Wednesday, March 3, 2010

Please Turn Out The Lights - More Mute Swans

In response to my post about New Jersey and the Mute swans, I received some e mails in defense of The Garden State and a suggestion of mass slaughter as a reasonable control measure for that aggressive bird species. Since photographing them, I have spoken to several people who told me about being attacked by swans while kayaking and canoeing. This lead me to some internet research which confirmed that this is a serious problem where the big birds have established nesting colonies. One such population of swans in Purdy, New York is visible while whizzing at 45,670 mph along the Saw Mill Parkway. Zooming in on a  Google map I could actually make out the geese on the water as they are so large. Knowing how much poo Canada geese produce in a day; it's reasonable to speculate that Mute swans produce even more. A flapping, hissing, crapping machine with a bad attitude could definitely render a summer outing in Purdy not so 'purdy.' That being said, it seems extreme to be willing to fall on a grenade in martyrdom to commit mass swan-ecide as one reader stated willingness to do. Several states employ lethal and non-lethal population control measures. As a serious birder, I was slightly embarrassed to have been so gushingly and openly smitten with them. It was a lady birder's version of coming out of a restroom with my  slip tucked into the back of my pantie-hose hauling my dress up for all the world to see my arse. It's been years since I last did that. It's a mistake a woman only makes once, but the humiliation of it when it's pointed out (always publicly, it seems) stays with a girl. I do wonder if in Europe, Asia and Russia where they are 'native,' if the swans are regarded differently and if means are used to control their populations. Popular thinking amongst birders is that they were introduced to this country for aesthetic reasons (There is argument about this; see links below). However, the consequences were not known.  Surely, no one thought anything bad could come of the graceful birds. Like the swans, people - the human inhabitants, have been drawn to New Jersey for good reasons, too - so many, in fact, that much of the natural beauty of the state has been irrevocably altered if not destroyed. The consequences of their numbers was not understood fully until it was too late, either. The cars and concrete and malls are there to stay.
        I recently discovered that astrophotographers, those who photograph the stars hate the full moon. It had never occurred to me that anyone besides insomniacs and employees of psychiatric units would hate the beauty of a full moon any more than someone might hate swans, but they do. The light of the moon makes it nearly impossible to photograph the stars, comets, the Aurora Borealis and many other naturally occurring events. Man made light pollution is an ever increasing problem resulting in ever fewer nights suitable for documenting the night sky. Every new house creates more lights. It seems innocent enough to turn on a light, even necessary. But, a little bit at a time, as we populate  earth, the lights go on and stay on. To be able to visualize the glory of the night sky gets harder and harder, well - every night. Here, on Totman Cove, we have always savored that part of winter. It's when our pristine night sky blooms. In the summer, our cove is rimmed with cottages and twinkling lights. We sometimes can hear music and laughter from people happy and having fun during their seaside vacation. We don't begrudge that and even enjoy it, though we do cherish when the lights go out. But this winter, across the cove there has been a security light on an unoccupied summer home which has been lit twenty-four hours a day since Labor Day. It's especially urksome when the power goes out because they have a  battery back up with an even brighter bulb. In the winter, no one lives on the road rimming the cove with cottages like beads on a string. The security light secures nothing from no one. Yet, there it is, piercing through the darkness, bouncing across the water to my darkened windows, eroding the beauty of the night sky. The people who own the cottage are from Massachusetts. I'm sure they mean no harm nor even realize their light has marred something precious. Probably, they've just done something familiar out of habit brought from an urban environment. Where they come from, what's one more light? What's one pretty swan brought to these shores from far away? All those people and cars and concrete in New Jersey didn't get there suddenly overnight. It happened one light at a time.
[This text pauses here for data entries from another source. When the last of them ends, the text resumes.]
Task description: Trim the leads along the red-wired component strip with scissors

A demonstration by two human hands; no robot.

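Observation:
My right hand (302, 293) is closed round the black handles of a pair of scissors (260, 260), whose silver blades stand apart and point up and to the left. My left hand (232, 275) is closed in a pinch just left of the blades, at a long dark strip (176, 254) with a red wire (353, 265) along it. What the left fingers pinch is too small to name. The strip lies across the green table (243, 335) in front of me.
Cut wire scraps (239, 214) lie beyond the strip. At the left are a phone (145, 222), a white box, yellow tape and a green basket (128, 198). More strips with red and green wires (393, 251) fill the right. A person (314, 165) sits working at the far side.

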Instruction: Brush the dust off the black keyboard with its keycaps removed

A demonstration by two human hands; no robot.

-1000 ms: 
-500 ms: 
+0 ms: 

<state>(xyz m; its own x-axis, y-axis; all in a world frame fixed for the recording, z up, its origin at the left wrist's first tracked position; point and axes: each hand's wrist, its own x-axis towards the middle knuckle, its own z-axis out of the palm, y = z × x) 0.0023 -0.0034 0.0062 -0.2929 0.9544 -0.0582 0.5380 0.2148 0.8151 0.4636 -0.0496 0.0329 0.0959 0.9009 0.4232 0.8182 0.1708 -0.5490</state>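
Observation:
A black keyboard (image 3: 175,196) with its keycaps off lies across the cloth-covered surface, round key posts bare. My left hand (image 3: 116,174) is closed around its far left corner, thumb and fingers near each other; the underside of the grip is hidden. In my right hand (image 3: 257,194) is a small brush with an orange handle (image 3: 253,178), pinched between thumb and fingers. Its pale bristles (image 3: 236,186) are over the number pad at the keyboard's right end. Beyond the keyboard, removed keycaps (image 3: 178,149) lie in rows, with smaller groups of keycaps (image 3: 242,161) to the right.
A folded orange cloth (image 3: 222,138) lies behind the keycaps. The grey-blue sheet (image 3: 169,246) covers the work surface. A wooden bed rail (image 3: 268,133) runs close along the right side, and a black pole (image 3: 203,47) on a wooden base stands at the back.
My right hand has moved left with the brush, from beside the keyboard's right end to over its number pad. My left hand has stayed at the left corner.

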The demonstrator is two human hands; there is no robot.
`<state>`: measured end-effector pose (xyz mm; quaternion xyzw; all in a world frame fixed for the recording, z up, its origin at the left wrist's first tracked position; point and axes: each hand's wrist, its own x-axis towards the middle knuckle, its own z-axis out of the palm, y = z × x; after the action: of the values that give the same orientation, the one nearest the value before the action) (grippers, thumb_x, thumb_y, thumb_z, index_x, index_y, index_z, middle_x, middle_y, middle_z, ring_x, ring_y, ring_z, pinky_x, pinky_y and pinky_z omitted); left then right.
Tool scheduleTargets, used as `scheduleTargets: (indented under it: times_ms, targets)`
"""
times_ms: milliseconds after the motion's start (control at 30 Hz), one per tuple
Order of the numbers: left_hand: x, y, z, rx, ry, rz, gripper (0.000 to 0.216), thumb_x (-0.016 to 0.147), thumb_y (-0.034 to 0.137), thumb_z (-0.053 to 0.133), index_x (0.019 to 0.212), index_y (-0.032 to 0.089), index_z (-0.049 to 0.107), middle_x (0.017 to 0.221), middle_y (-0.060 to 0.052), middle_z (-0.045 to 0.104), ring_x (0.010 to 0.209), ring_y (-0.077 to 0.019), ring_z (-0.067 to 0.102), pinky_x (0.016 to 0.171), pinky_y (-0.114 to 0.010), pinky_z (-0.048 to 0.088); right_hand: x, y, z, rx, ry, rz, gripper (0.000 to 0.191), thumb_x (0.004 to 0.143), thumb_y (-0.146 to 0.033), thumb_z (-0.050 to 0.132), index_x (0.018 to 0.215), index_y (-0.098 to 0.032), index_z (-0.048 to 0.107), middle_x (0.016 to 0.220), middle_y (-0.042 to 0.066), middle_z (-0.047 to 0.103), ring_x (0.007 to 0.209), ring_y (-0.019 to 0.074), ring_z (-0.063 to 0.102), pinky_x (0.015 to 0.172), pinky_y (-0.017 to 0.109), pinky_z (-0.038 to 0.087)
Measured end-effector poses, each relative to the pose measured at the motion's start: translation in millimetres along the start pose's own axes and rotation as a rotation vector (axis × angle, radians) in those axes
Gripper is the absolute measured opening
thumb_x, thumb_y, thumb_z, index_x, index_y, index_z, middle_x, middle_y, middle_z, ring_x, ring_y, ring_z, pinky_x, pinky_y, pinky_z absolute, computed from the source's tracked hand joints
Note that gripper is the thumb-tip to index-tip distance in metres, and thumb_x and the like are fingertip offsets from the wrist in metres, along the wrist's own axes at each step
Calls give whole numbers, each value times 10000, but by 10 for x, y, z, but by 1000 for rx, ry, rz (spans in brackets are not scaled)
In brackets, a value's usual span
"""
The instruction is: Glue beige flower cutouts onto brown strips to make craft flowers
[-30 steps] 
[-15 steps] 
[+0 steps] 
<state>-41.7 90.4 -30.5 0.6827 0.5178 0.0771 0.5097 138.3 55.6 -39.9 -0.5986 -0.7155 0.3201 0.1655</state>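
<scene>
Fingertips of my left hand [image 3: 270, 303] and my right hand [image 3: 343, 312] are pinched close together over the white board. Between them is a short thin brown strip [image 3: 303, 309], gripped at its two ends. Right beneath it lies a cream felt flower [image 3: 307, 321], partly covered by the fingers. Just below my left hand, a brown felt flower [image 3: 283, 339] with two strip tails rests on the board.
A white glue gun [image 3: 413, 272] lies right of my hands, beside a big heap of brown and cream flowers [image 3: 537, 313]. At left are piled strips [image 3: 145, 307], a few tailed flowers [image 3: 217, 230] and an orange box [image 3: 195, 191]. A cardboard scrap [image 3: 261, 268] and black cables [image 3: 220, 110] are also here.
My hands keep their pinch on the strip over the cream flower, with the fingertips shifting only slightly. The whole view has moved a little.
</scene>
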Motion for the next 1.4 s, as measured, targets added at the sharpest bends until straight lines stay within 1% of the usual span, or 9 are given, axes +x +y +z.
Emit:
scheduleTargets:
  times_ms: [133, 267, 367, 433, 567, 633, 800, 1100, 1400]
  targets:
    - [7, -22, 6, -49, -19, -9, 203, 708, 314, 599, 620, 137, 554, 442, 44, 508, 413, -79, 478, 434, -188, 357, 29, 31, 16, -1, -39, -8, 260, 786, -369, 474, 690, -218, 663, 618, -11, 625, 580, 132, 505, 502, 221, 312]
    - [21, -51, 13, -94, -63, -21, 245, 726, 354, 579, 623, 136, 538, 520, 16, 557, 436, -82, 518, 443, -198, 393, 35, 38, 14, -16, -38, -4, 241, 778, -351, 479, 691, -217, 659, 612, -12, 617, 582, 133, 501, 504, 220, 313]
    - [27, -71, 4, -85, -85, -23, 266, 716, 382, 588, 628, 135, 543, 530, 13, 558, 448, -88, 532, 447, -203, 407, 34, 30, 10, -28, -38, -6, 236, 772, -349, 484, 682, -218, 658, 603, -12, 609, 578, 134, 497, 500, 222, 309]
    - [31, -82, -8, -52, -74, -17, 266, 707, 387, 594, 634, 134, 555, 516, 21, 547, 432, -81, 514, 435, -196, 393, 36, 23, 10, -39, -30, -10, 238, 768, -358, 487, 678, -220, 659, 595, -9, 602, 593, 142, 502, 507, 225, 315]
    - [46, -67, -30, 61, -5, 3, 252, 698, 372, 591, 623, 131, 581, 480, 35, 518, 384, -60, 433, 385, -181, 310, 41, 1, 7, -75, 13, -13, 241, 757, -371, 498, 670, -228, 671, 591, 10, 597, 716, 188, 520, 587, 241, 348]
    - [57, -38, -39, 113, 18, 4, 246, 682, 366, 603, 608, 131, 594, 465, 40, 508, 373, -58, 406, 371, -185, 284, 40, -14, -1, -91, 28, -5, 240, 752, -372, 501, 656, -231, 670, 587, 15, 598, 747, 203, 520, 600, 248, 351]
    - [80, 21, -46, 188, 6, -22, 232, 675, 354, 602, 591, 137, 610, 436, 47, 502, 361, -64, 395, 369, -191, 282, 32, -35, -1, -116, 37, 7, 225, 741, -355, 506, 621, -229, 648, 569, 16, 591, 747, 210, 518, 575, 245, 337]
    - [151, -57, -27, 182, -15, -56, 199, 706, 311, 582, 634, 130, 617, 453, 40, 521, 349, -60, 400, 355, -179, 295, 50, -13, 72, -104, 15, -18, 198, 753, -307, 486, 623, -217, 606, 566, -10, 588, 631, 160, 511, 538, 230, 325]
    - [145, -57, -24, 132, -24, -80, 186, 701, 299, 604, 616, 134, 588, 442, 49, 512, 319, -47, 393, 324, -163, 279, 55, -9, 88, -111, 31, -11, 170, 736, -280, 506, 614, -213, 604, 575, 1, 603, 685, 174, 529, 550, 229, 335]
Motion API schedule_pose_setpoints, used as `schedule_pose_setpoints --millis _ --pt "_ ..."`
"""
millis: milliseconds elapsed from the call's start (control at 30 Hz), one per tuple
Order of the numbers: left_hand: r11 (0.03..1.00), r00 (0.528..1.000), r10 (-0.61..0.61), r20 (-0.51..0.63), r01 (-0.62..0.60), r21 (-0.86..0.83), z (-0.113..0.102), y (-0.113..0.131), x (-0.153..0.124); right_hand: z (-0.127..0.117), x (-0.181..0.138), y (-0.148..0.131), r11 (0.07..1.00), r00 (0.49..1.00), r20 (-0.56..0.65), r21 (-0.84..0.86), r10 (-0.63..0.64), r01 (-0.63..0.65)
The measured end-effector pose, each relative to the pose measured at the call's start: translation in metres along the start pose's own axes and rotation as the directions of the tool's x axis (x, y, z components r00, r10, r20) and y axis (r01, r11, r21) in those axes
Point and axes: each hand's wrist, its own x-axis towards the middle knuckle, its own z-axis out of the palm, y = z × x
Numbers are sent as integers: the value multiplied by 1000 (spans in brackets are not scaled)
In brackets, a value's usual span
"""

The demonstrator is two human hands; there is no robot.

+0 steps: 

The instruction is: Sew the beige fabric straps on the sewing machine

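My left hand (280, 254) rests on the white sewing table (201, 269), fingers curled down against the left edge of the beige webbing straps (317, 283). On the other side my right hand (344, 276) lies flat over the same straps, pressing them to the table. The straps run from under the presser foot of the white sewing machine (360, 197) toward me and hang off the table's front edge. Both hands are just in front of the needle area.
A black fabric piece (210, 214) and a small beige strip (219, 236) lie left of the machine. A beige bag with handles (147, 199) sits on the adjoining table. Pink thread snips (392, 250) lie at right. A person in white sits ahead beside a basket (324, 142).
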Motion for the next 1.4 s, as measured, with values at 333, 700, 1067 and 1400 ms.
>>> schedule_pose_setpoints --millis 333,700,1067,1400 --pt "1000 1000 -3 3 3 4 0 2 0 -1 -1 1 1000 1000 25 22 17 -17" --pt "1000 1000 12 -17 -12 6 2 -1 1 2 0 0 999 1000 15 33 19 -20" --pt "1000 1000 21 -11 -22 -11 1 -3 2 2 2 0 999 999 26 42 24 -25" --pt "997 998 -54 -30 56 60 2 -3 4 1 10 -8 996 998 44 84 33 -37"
Some research suggests that Mute swans may have come here of their own accord without being introduced by man in the mid 1800's, as is generally thought.    If you want to read about that idea, click on this green stuff. Uh, text. It will connect you to a link on the subject. Wikipedia also sites a reference to this effect.

Perhaps if they weren't Mute swans, they would say "Please turn out the lights." They get their English name from being less vocal than other swans, though not actually mute.


Mute swans, as do most swans, mate for life. They sometimes get divorced when a nesting failure occurs. I wonder if they call lawyers, if not for divorce actions, perhaps for slander and libel suits. In French, their name is Cygne tuberculé from the nob on the honker. Naaaaaice! In German they are Höckerschwan which sounds like the noise one would make when hawking a lunger. In Spanish they are known as Cisne Vulgar. Vulgar or not, in many cultures, swans symbolize love, purity and elegance.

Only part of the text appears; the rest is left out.